Last month, a client asked us what we thought of producing an animated video to share her nonprofit’s mission in a fun and engaging way.
We think her idea is a great one and here’s why:
While animation might bring to mind cheesy cartoons like Superman or Teenage Mutant Ninja Turtles, it’s also a legitimate, respected marketing force for everyone from nonprofits to big brands.
Watch these three examples of social change organizations using animation in a powerful and effective way, and you’ll be as convinced as we are that animation might be a real contender in your organization’s video marketing strategy!
- The Women’s Aid Organization: The Women’s Aid Organization (WAO) is a nonprofit based in Malaysia that works to create a society free of violence against women. In 2013, WAO released a video that uses animation to describe its founding, its growth and the services that it provides to women and girls in need.
- Girl Effect: The Girl Effect is a movement that advocates for the unique potential of adolescent girls to end poverty for themselves, their families, their communities, their countries and the world. The Simple Case for Investing in Girls is an excellent animation that engages viewers to get involved in the cause.
- Alliance for Education: The Alliance for Education strives to ensure every child in Seattle Public Schools is prepared for success in college, career and life. This animated video demonstrates what the organization is doing and why we should care.
These three examples of animation cover all the bases for thoughtful video production:
The videos are visually appealing and engaging.
- The text and visuals work together to emphasize the main points without overwhelming the viewer.
- The graphics are simple and depict clear demonstrations of the messages.
- There are three or four strong colors used throughout the entire video, preventing viewers from being distracted.

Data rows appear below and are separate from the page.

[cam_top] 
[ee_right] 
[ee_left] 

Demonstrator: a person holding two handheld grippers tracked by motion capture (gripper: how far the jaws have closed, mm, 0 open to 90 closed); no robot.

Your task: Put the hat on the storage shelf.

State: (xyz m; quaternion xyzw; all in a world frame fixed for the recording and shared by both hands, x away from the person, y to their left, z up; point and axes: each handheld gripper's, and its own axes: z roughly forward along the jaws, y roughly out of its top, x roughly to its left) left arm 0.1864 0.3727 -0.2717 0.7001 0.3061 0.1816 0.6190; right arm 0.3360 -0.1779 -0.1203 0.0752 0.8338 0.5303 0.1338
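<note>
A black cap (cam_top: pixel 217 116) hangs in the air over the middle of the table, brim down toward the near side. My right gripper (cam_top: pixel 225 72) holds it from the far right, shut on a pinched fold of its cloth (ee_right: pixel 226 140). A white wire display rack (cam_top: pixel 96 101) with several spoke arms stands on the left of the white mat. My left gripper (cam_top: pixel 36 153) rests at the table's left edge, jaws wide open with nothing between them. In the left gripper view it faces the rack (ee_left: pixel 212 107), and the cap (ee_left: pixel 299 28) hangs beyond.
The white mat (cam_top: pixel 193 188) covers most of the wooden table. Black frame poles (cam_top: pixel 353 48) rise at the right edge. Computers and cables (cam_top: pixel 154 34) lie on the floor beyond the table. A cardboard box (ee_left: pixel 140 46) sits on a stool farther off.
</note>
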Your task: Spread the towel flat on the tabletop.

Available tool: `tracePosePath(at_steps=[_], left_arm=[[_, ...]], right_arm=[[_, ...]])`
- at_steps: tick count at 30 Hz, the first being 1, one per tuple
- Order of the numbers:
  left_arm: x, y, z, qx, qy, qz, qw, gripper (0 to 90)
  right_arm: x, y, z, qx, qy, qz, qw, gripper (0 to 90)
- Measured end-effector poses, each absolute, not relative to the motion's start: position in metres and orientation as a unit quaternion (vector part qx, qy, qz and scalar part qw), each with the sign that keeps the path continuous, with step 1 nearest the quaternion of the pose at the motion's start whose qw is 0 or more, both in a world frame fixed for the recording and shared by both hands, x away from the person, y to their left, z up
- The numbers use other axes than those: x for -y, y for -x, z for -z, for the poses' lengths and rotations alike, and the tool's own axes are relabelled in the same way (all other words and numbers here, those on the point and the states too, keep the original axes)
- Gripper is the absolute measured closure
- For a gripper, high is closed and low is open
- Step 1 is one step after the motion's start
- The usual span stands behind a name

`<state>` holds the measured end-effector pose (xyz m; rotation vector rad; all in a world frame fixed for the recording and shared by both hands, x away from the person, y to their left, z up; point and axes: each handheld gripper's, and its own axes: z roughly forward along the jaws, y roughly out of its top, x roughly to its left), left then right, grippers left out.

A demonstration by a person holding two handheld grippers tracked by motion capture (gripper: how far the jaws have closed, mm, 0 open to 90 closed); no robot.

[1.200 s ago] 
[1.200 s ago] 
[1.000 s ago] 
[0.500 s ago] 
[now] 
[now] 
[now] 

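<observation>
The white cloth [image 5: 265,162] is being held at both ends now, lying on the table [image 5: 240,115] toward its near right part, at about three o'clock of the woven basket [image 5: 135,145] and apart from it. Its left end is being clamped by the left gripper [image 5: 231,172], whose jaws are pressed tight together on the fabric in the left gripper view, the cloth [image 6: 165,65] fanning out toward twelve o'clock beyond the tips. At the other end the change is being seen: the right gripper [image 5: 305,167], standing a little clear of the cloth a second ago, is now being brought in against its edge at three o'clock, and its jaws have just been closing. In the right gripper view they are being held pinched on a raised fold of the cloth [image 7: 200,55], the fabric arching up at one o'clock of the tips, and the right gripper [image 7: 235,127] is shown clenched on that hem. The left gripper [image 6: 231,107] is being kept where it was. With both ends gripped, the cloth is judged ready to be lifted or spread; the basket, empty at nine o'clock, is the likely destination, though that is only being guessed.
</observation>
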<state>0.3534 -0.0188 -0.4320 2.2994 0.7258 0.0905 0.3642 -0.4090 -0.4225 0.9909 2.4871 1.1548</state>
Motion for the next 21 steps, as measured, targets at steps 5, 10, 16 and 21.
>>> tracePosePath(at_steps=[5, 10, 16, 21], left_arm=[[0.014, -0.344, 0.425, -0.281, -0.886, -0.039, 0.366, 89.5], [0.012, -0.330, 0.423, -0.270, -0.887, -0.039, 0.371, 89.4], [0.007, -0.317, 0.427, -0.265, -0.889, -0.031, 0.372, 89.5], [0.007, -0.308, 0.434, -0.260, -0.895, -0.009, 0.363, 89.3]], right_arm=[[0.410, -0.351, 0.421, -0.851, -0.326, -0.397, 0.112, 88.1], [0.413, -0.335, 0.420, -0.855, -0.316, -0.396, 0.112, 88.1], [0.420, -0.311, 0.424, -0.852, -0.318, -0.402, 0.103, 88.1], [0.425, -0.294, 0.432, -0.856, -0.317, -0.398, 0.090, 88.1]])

Each video emphasizes clarity in message and a call to action.
- The important messages—such as mission, and why and how target audiences should help—are simplified in images and re-iterated with text.
- The flow in each example follows a cause-and-effect method that clarifies the what, who, and why do I care messages that keep viewers engaged in the organizations’ story.
The videos are digestible—they’re the right length for online viewers.
- Each example falls between two to three minutes of actual messaging and includes 30 seconds or less with information on how to get involved or contact the organization.
- This two to three-minute length encompasses all necessary information to entice viewers to learn more without losing their attention.
What organizations have you seen use animation effectively?